- **Directions**
Return, from the data that follows, each line that holds the word "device".

Dataset excerpts:
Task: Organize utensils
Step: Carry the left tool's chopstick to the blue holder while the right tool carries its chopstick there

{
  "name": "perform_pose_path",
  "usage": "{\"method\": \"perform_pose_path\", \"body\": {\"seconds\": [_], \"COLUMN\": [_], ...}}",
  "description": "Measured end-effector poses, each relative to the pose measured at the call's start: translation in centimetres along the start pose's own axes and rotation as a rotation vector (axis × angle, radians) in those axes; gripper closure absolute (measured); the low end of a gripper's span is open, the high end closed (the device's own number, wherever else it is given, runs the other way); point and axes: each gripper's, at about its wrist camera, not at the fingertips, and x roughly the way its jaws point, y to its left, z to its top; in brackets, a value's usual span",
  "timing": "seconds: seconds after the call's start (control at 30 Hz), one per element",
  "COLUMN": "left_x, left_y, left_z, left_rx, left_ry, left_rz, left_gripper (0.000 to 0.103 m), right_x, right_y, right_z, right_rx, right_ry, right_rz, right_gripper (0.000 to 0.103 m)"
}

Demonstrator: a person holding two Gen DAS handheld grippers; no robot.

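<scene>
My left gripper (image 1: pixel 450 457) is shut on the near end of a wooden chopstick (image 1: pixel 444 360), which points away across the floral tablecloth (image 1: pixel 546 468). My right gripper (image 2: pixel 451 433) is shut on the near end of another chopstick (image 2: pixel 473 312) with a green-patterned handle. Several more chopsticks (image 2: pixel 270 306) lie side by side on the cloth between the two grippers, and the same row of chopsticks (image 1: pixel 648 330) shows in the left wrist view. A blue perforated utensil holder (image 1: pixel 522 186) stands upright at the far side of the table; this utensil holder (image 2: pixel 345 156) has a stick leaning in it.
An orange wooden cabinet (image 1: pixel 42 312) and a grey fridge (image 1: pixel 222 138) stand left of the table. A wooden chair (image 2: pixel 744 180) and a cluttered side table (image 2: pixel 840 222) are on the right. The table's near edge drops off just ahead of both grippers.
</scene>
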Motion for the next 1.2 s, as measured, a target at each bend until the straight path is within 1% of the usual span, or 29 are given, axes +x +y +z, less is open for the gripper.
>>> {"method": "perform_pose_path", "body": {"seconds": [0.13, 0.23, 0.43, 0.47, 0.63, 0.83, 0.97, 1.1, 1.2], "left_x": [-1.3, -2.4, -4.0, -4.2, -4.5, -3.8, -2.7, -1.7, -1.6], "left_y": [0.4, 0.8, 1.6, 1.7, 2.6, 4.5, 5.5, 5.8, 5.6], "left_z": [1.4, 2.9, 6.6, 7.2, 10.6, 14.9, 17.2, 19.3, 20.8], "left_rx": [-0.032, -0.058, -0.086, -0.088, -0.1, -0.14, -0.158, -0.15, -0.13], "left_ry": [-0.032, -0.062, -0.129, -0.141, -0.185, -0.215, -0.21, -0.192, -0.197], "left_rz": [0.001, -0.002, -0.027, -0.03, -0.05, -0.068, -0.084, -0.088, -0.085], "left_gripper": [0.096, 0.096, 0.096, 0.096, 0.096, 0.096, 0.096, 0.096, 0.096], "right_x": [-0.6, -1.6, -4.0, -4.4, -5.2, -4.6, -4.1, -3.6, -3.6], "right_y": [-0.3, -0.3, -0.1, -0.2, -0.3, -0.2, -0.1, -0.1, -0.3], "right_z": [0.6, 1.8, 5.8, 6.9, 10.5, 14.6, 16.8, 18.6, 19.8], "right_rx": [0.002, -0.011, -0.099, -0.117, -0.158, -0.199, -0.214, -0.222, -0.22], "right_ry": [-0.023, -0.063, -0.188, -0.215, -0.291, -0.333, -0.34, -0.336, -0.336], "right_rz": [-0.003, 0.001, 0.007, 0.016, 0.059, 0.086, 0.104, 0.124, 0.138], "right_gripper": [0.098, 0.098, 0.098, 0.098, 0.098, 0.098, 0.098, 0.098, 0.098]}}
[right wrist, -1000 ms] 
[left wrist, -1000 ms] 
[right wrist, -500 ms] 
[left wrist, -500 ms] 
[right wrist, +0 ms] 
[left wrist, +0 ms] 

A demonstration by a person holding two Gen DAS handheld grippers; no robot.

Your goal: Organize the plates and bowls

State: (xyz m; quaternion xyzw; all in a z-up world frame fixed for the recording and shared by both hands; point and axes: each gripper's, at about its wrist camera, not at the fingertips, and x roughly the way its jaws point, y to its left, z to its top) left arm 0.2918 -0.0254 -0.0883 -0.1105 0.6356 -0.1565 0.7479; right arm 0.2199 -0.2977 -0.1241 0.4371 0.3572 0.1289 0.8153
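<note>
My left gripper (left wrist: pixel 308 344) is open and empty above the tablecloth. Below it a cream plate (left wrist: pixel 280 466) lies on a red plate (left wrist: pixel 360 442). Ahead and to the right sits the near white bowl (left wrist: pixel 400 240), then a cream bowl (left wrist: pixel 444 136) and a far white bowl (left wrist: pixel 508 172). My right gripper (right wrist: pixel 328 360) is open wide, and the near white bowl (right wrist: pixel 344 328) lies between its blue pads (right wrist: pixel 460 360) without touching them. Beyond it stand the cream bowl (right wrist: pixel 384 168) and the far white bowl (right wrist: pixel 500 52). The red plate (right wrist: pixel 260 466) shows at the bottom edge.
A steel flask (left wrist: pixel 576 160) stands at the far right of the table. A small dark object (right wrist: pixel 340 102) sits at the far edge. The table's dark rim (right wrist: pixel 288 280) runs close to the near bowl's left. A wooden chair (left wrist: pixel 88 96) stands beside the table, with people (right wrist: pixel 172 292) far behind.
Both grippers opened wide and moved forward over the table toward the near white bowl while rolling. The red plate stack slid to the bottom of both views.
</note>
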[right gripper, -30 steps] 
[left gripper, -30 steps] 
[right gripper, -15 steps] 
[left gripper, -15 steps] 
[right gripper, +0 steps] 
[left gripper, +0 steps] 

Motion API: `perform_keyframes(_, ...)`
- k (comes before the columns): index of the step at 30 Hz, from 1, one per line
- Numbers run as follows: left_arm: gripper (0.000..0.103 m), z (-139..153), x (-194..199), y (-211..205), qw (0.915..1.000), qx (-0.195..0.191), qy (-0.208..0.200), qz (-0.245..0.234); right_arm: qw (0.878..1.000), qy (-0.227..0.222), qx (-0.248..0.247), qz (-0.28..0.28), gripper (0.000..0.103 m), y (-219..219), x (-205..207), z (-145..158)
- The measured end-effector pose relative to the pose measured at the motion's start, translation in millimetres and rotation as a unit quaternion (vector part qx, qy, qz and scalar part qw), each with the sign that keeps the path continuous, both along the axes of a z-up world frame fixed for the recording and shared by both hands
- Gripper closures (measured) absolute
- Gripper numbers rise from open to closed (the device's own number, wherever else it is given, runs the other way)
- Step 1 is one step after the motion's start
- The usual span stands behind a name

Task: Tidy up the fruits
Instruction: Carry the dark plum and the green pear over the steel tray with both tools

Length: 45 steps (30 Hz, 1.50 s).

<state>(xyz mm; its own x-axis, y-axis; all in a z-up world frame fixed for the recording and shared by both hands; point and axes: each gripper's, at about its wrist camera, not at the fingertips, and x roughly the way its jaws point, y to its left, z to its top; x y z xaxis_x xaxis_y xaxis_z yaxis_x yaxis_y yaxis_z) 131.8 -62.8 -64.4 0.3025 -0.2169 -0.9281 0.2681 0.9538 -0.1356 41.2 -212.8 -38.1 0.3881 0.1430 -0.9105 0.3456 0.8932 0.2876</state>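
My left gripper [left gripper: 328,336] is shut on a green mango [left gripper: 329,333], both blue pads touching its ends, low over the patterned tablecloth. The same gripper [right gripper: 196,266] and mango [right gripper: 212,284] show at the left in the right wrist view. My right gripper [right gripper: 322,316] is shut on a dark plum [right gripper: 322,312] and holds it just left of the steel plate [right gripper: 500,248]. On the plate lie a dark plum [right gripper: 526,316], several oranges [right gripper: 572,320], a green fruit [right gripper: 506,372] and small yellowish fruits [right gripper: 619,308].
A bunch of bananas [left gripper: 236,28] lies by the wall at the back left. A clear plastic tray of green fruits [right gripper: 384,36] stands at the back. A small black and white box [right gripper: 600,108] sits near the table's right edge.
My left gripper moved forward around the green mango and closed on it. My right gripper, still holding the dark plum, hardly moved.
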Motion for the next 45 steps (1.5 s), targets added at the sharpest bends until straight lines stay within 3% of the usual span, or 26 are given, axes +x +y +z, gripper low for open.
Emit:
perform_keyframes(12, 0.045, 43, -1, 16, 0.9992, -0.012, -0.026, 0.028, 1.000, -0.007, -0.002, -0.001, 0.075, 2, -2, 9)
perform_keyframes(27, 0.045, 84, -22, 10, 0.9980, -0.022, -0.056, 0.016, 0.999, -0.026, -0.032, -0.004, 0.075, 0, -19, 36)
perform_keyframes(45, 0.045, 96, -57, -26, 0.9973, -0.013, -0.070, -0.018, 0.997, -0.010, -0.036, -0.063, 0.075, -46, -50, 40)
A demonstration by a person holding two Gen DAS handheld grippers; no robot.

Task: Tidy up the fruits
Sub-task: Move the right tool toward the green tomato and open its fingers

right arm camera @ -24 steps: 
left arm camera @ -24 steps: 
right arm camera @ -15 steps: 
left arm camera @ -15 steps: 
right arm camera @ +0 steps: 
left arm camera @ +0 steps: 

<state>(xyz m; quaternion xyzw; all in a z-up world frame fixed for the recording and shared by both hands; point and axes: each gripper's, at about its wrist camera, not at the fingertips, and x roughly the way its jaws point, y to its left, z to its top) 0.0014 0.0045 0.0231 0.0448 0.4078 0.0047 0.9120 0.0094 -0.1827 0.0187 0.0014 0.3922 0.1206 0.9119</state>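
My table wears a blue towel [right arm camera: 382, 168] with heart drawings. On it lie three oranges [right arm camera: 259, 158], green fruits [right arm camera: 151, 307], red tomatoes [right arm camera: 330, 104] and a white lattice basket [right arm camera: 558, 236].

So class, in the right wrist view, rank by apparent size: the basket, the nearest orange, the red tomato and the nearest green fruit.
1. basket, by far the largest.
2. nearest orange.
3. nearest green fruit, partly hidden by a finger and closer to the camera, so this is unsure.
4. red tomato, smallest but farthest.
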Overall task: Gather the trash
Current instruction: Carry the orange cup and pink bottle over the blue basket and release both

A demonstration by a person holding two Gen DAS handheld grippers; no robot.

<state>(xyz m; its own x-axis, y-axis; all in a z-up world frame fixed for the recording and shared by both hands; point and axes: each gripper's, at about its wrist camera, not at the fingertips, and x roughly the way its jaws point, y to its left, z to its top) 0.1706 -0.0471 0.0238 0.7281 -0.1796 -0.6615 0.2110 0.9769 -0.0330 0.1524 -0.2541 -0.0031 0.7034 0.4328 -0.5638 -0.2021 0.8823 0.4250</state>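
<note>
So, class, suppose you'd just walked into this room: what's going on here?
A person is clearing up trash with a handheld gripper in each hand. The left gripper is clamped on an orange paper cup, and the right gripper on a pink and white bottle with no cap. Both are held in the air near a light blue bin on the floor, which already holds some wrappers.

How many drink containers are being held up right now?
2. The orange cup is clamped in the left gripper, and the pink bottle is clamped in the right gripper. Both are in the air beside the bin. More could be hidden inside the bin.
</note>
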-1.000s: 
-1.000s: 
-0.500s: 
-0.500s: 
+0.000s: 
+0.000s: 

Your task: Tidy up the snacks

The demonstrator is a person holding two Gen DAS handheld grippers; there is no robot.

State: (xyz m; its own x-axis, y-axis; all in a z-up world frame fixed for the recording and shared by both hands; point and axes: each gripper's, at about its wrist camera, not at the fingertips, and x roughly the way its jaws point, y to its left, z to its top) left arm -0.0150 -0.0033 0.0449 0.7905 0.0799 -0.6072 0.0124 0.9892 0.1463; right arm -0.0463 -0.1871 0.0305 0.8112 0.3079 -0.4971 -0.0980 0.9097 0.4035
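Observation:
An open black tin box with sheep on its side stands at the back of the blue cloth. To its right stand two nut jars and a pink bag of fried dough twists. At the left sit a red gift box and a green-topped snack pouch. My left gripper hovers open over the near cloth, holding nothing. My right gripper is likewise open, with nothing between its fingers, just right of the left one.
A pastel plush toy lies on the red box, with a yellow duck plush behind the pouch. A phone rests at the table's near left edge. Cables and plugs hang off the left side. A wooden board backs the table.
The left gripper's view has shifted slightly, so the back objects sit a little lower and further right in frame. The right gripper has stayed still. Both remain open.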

- **Written response**
  "description": "Measured end-effector poses, each relative to the pose measured at the call's start: translation in centimetres along the start pose's own axes and rotation as a rotation vector (axis × angle, radians) in those axes; gripper closure absolute (measured); the low end of a gripper's span is open, the high end closed (the device's own number, wherever else it is given, runs the other way); point and axes: each gripper's, at about its wrist camera, not at the fingertips, and x roughly the way its jaws point, y to its left, z to its top; in brackets, a value's usual span",
- Gripper numbers rise from open to closed (the device's own number, wherever else it is given, runs the other way)

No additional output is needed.